“Who else?” he asked.
“Mmmadjkr,” she mumbled.
He couldn’t help but grin. “Say it again clearly this time.”
“Mike and Joey and Rick and Frank,” she said on an indignant huff, clearly annoyed at being forced to reveal all.
“I’d say the boys are your mother’s problem. That and the hour.”
“But…but…you don’t trust me?”
He shook his head. “It’s not you we don’t trust.”
“It’s everyone else out there.” She parroted the words he and Lisa had used with her before. “Dad, this is so unfair! I just want to hang out with my friends at the Seaport. I don’t see what’s so bad about that. Everyone’s going to go and I’ll be left out, and then they’ll talk about it at school and I’ll be the only one who’s not part of things!” Her voice trembled, tugging at his heart.
“I’ll talk to your mother.”
“She’ll never agree. Can’t I just sleep at your house so I can go and we won’t tell her? Please, Daddy, please.”
He groaned, hating the pleading tone in her voice. “We’ll talk when I get home tomorrow.”
“You’re the best!” she squealed into the phone.
“Lizzie, I didn’t promise anything,” he reminded her.
She laughed. “But I know you and I love you.” She blew a kiss into the phone. “Gotta go now! Bye!”
The phone clicked on her end. Lizzie, he realized, had twisted his words into what she wanted to hear. If he didn’t agree, she’d blame him even more than she already blamed her mother.
“Teenagers should come with an instruction manual,” he muttered.
“Nobody ever said it would be easy.”
He turned, startled at the sound of Sophie’s voice. Wrapped up in Lizzie’s drama, he’d forgotten she sat patiently by his side. “It amazes me how easy it is for someone who’s never been a parent to offer platitudes.”

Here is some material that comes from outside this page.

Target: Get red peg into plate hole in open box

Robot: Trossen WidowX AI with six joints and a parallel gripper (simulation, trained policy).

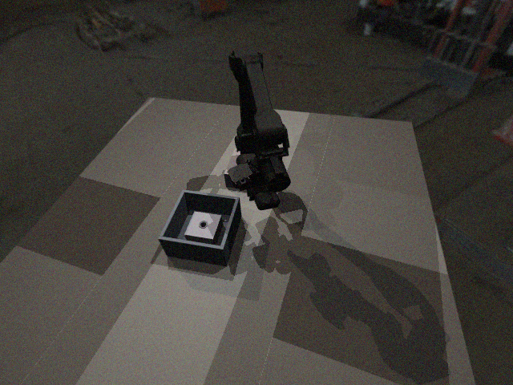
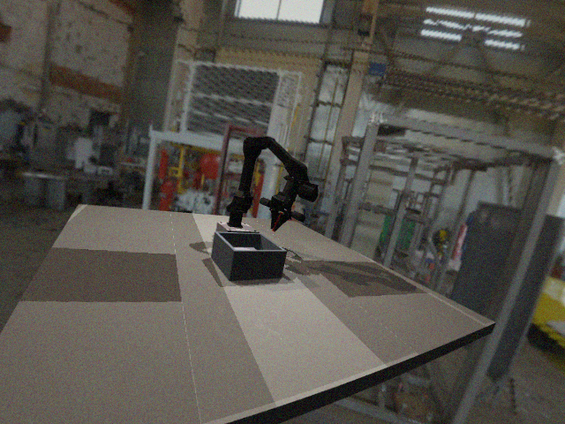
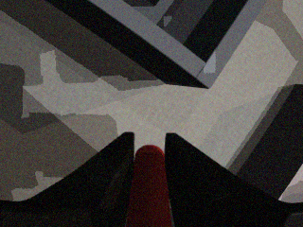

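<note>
The red peg (image 2: 276, 221) (image 3: 151, 189) is held between the fingers of my gripper (image 2: 274, 227) (image 3: 150, 142), which is shut on it. In the top view the peg cannot be made out behind the dark hand. The gripper hangs above the table, beside the open dark box (image 1: 194, 243) (image 2: 258, 265) (image 3: 156, 39) and outside its walls. In the wrist view a box corner lies ahead of the fingertips. The pale plate (image 1: 194, 230) lies at the bottom of the box, and its round hole (image 1: 203, 224) shows empty.
The arm's base (image 2: 222, 226) stands on the table (image 1: 157, 327) (image 2: 114, 356) behind the box. The box walls rise around the plate. Patchwork colours and broad arm shadows cross the table top.
</note>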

She inclined her head. “Good point.”
At least she didn’t seem insulted.
“I take it she wanted to go somewhere and her mother said no?” Sophie asked.
He nodded. “South Street Seaport during happy hour.”

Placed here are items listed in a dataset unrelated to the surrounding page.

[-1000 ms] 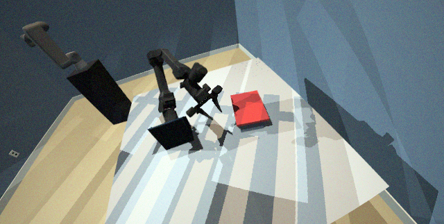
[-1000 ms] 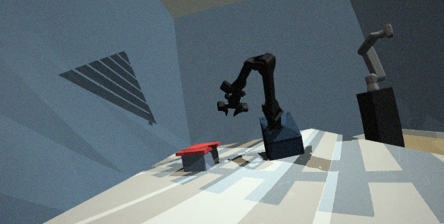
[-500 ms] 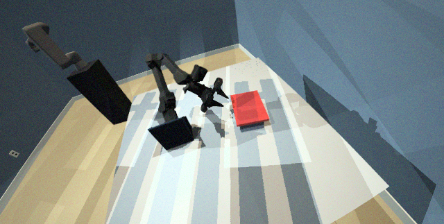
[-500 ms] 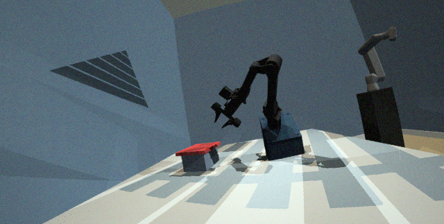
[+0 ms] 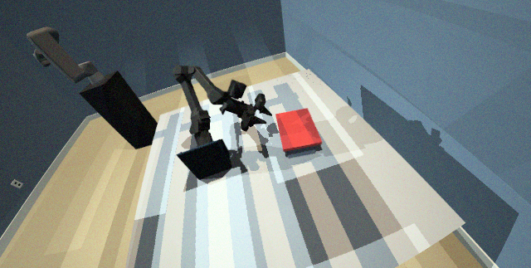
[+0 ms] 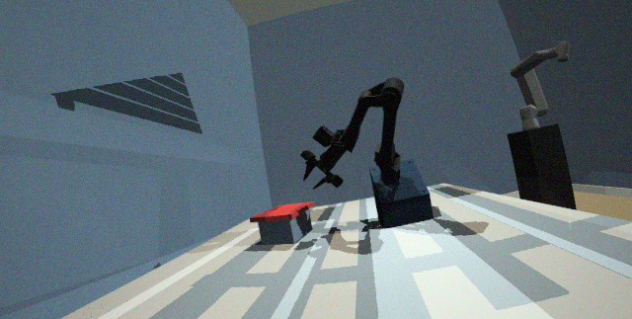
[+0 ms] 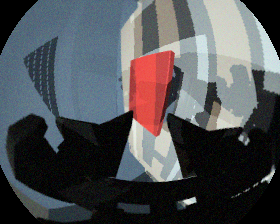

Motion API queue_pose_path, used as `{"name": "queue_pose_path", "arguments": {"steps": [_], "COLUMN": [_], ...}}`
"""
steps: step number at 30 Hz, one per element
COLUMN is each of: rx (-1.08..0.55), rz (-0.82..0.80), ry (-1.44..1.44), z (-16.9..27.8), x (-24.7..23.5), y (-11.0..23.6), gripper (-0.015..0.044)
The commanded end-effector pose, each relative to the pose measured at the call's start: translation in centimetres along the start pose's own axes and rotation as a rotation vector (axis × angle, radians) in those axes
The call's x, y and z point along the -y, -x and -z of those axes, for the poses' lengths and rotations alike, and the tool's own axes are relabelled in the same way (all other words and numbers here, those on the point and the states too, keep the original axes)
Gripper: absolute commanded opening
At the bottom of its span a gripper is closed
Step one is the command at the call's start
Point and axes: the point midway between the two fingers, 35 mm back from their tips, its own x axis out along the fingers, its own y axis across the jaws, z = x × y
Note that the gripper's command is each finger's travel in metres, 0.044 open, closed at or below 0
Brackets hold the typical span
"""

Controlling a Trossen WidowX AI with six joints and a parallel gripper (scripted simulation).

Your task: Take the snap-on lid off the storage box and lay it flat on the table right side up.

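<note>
One gripper [image 6: 320,173], half open and empty, hangs mid-frame above and beside the red lid [image 6: 282,211], apparently lining up to grasp it on the box [image 6: 281,230].

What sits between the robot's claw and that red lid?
Nothing: the gripper hangs open above, apart from the red lid. The exterior view shows only air between them.

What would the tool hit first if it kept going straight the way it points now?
Probably the red lid on the storage box: the wrist view centres it between the open tool's fingers. Nothing shows in between, though depth is hard to judge and the tool hangs well above it.
</note>
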Motion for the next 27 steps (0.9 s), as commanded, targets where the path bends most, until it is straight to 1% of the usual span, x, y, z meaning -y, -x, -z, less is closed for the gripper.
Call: {"name": "queue_pose_path", "arguments": {"steps": [1,3,5,12,27], "rx": [-0.001,-0.003,-0.004,-0.004,-0.002], "rz": [0.015,0.014,0.013,0.014,0.016], "ry": [-0.011,-0.012,-0.013,-0.013,-0.009], "z": [0.0,0.0,0.1,0.1,0.2], "x": [2.1,3.6,4.2,4.1,3.9], "y": [-1.6,-2.7,-2.9,-3.3,-5.5], "gripper": [0.0235,0.0235,0.0235,0.0235,0.0235]}}
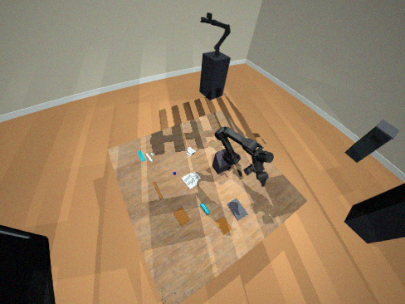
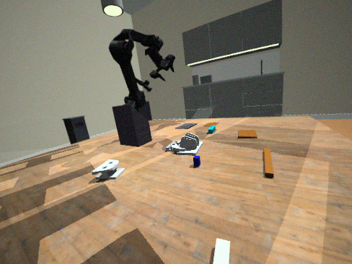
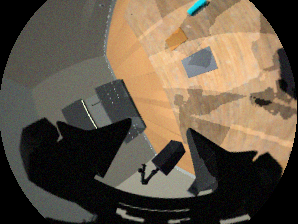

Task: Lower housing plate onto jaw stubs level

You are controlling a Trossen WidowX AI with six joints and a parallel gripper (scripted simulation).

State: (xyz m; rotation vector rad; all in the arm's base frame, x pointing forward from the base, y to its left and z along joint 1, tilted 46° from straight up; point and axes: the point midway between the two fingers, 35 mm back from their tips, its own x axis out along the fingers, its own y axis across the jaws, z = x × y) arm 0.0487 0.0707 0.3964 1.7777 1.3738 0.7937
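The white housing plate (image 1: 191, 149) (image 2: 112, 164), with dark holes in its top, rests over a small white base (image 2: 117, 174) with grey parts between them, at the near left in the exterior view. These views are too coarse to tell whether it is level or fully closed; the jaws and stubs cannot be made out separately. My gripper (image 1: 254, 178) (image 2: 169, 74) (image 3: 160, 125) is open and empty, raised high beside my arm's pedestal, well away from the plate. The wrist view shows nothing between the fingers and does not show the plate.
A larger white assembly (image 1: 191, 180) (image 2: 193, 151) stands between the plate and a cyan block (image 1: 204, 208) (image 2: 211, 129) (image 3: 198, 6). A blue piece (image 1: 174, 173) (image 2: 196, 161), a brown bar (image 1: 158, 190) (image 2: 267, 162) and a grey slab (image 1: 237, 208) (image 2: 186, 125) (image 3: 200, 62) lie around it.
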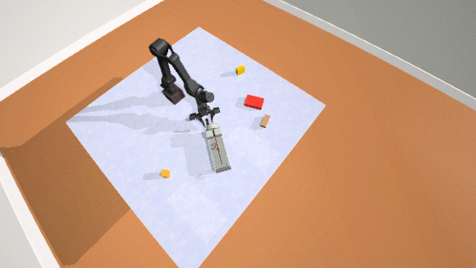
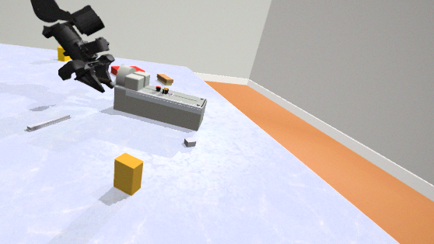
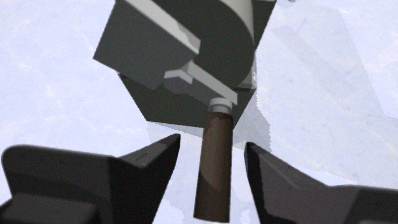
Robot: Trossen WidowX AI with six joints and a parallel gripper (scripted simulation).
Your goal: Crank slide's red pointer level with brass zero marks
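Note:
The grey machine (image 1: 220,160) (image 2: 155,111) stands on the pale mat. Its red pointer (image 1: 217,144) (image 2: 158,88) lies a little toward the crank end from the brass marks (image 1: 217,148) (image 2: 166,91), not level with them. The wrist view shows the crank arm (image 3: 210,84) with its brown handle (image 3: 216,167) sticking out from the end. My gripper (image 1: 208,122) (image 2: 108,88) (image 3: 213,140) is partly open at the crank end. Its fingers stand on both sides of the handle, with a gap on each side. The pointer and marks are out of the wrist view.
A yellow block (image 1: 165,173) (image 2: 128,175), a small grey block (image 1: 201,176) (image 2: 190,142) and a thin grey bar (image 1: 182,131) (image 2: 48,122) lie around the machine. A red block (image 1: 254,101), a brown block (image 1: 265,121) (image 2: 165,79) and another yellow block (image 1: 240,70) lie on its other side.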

“And you agreed with…” Sophie trailed off.
“Lisa,” he said, helping her out with his ex’s name. “I didn’t agree and you know it. You heard my side of the conversation. I said we’d talk about it when I got home.”
Sophie curled a leg beneath her and studied him. “Lisa,” she said. “The woman you married because you were young and in love? Or she was young and pregnant?” she asked.

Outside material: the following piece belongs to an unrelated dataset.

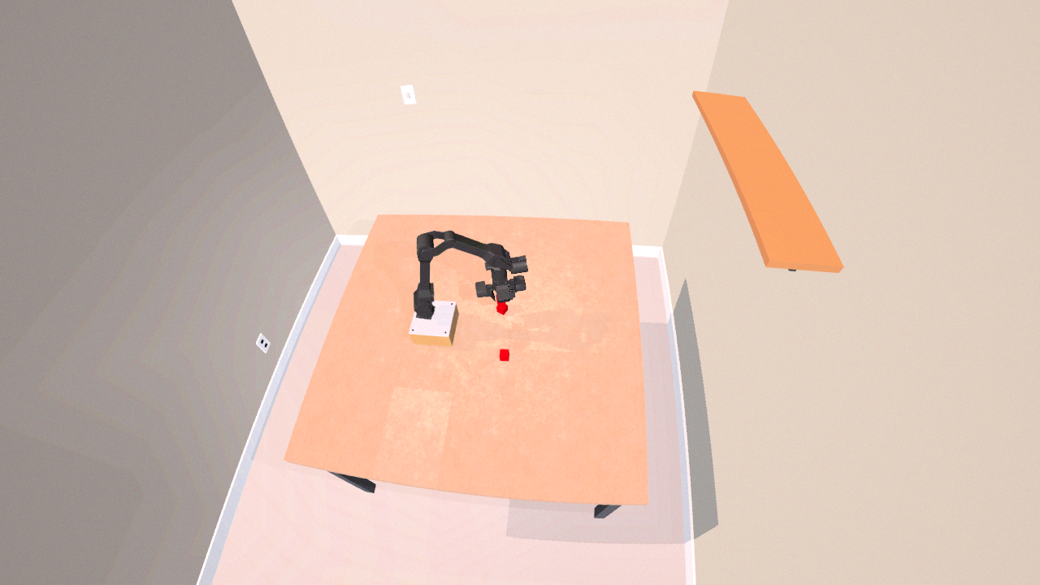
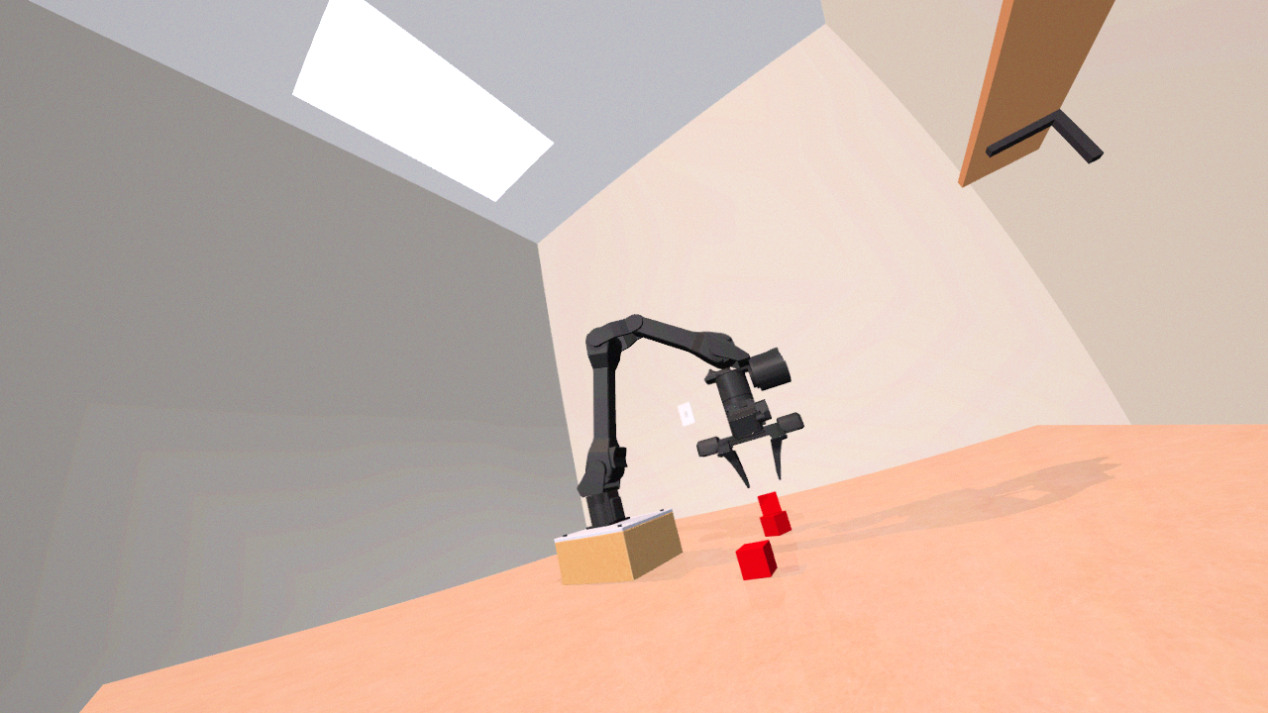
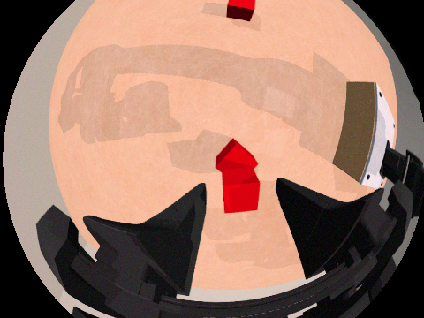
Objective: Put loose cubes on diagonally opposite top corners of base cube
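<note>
Gripper: the gripper (image 2: 761, 467) hangs above the stack with its two dark fingers spread apart and nothing between them; both tips stand clear of the red blocks below.
Arm: the black arm (image 2: 611, 390) rises from its mount, bends at the elbow and reaches out over the table (image 2: 887, 576), wrist pointing down.
Placed cube: one red cube (image 2: 768, 502) sits on top of the base cube, shifted toward one of its corners and turned a little against it; from the wrist view (image 3: 236, 155) it overhangs on one side. I cannot tell whether it lies quite level.
Base cube: the red base cube (image 2: 776, 523) stands on the table right under the open fingers, carrying the placed cube; in the wrist view (image 3: 242, 194) it shows between the two fingertips.
Loose cube: the second loose cube (image 2: 755, 560) rests by itself on the table, near the stack but apart from it, on the side away from the wall (image 1: 504, 354).
Mount: the tan box (image 2: 620, 550) with a white top holds the arm's foot, beside the cubes.
</note>
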Tool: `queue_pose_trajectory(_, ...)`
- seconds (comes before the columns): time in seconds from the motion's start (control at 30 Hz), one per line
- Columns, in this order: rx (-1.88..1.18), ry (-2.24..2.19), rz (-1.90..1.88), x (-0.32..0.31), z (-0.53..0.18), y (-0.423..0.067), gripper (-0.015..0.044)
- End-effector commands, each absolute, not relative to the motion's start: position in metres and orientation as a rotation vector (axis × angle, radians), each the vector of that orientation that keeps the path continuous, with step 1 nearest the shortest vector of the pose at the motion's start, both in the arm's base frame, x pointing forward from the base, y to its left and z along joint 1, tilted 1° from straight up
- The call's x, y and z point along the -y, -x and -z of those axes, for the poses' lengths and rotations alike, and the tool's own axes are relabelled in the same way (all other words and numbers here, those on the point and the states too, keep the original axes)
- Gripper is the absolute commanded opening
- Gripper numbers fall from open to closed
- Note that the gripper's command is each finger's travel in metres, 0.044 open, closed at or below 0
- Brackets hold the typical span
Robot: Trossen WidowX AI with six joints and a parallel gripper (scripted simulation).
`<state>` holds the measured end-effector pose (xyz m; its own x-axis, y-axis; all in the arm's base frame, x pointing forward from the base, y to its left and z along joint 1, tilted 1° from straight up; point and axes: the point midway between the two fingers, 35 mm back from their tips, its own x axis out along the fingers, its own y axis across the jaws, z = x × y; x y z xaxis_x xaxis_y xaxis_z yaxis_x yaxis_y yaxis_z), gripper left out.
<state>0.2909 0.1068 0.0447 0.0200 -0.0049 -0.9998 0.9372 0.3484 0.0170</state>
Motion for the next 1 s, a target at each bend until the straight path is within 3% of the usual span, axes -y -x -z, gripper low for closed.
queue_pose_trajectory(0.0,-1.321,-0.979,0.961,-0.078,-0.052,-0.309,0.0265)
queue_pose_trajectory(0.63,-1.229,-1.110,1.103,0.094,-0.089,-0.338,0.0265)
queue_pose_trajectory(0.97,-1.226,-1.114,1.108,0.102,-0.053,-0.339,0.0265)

He liked that she didn’t pull punches. “Too young to know what love was, too young to have kids, too stupid to know we didn’t know any better.” He shook his head and laughed. “But we did get Lizzie out of the deal. Lisa’s married to a stuffed-shirt accountant now and they tend to follow the rules.”
“Aha,” Sophie said, nodding. “You, the nonconformist, don’t want to follow those rules.” A gleam of certainty sparkled in her eyes.
He shifted uncomfortably. “It isn’t that simple.”
“So explain.” She leaned forward, waiting.
He felt certain, once he revealed his motives, she’d come down firmly on his side; after all, she’d already shown she understood him when it came to Spencer. Her insight had provided him with much-needed support this trip.